BioWorld International Correspondent

BRUSSELS, Belgium - Wracked by ethical anxieties, the European Union is planning new guidelines on what it will pay for in terms of human embryonic stem cell research.

Under the EU's 2003-2006 research program, the funding of human embryonic stem cell research is permitted for the fight against major diseases. But, EU officials proposed last week, if stem cells are derived from human supernumerary embryos with no parental project, there must be a framework of strict ethical guidelines.

The provisions will ensure that no funding is made available for a specific research activity in a member state where that research is forbidden. Italy is the principal opponent of stem cell research from supernumerary embryos, and the new rules are a payback for Italy to signing up - conditionally - to the program. Therapeutic cloning is already excluded from the scope of EU research funding.

To meet the concern that EU funding would provide indirect incentives for the production of more embryos than needed for in-vitro fertilization, the proposed new rules would allow the use only of supernumerary embryos created before June 27, 2002, the date the EU research program was formally adopted. And funding would be made available only after a rigorous scientific peer review and an ethical review. Potential research project partners applying for EU funding would have to get ethical advice at the national or local level in the member states where the research will take place, even in countries where obtaining such ethical advice is not mandatory.

Research would be funded only when it is demonstrated that it meets particularly important research objectives, and no adequate alternative (particularly existing embryonic or adult stem cell lines) exists. All research consortia would be obliged to make available new human embryonic stem cells to other researchers. Informed consent must be given by the donors, and they would not be allowed to make any financial gain. Data and privacy protection of donors must be guaranteed, but traceability of stem cells will be required.

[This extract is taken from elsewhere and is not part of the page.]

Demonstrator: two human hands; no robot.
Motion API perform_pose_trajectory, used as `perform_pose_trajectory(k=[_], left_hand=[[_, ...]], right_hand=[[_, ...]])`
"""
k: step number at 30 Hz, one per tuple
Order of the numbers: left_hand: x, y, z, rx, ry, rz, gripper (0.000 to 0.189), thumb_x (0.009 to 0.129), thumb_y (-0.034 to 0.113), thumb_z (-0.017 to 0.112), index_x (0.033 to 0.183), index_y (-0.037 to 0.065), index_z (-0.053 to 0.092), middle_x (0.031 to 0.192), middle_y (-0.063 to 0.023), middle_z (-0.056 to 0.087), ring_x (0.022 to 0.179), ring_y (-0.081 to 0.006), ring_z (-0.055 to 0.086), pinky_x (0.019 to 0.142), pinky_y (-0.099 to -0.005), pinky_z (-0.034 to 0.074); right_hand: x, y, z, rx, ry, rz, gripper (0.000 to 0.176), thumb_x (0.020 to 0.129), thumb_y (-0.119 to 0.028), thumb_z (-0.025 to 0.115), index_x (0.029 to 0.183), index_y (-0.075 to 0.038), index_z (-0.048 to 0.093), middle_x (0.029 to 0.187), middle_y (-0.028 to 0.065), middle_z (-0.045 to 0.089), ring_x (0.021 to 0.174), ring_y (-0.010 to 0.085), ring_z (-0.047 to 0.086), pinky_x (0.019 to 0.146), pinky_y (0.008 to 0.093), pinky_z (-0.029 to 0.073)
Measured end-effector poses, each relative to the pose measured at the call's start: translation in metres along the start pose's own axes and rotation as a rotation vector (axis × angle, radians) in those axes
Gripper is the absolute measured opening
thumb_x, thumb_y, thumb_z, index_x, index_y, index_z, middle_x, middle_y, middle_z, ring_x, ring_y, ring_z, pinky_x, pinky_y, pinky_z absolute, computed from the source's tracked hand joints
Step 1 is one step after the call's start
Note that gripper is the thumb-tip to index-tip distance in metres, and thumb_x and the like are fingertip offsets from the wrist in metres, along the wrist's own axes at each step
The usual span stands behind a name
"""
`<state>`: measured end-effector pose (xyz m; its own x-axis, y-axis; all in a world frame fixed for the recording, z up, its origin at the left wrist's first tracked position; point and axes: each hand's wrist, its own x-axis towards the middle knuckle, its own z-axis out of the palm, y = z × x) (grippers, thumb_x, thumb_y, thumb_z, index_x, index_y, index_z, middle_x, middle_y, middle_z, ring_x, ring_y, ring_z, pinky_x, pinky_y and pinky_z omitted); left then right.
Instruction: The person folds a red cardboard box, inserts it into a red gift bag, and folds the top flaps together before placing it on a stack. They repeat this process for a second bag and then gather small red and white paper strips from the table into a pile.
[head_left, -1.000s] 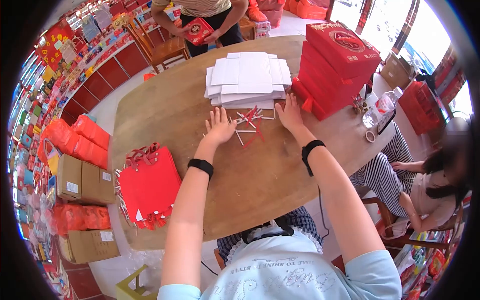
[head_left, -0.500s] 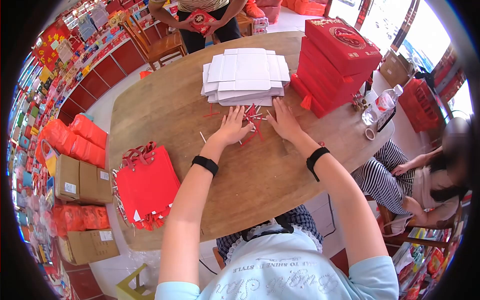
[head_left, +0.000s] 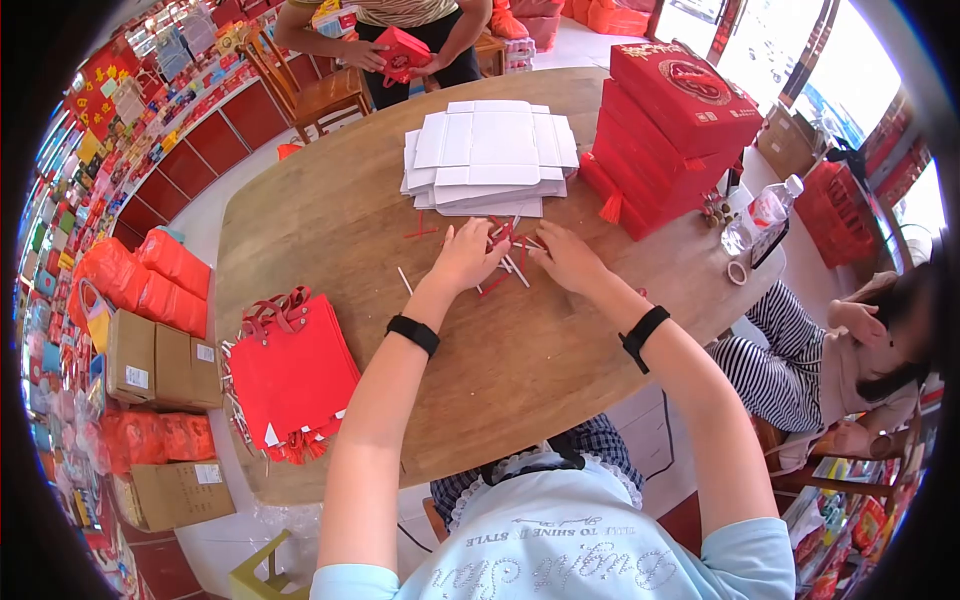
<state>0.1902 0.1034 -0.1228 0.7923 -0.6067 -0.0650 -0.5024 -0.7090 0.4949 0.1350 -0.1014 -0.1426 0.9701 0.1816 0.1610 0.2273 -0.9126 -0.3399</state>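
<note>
A loose pile of short red and white strips (head_left: 510, 262) lies on the wooden table between my hands; what they are made of is too small to tell. My left hand (head_left: 466, 256) rests at the pile's left side, fingers bent and slightly apart, thumb by the strips. At the right edge, my right hand (head_left: 570, 262) touches the strips with its fingertips, fingers spread and curved. Neither hand grips a strip visibly. Just beyond them sits a stack of flat white cardboard box blanks (head_left: 490, 150).
Red boxes (head_left: 665, 140) are piled at the back right, near a plastic bottle (head_left: 762, 215) and a tape roll (head_left: 737, 272). Red bags (head_left: 295, 370) lie at the left. Across the table a person holds a red box (head_left: 403, 54); another person (head_left: 850, 350) sits at right.
My hands have drawn slightly toward each other, and their fingers have bent in around the strips. The person across has turned the red box; the seated person has raised a hand.
</note>
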Motion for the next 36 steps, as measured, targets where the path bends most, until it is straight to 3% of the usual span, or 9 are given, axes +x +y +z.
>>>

The planned guidelines do not constitute universal ethical principles, the EU pointed out as it announced the plan. That, it said, is not a role for the EU: "Each EU member state must decide for itself on this issue," it said. The initiative is the EU response to a commitment it gave back in 2002 when national ministers approved the EU research program. The go-ahead for the program as a whole was conditional on the establishment before the end of 2003 of new ethical rules for any funding of human embryonic stem cell research.

At the same time, the EU published a call for proposals for setting up a European registry of stem cells and for helping establish public stem cell banks. That is aimed at creating optimal EU access to stem cells, so that results from research are made more quickly available. "Collaborative research at the EU level should contribute to a reduction of the use of human embryos," the proposal says.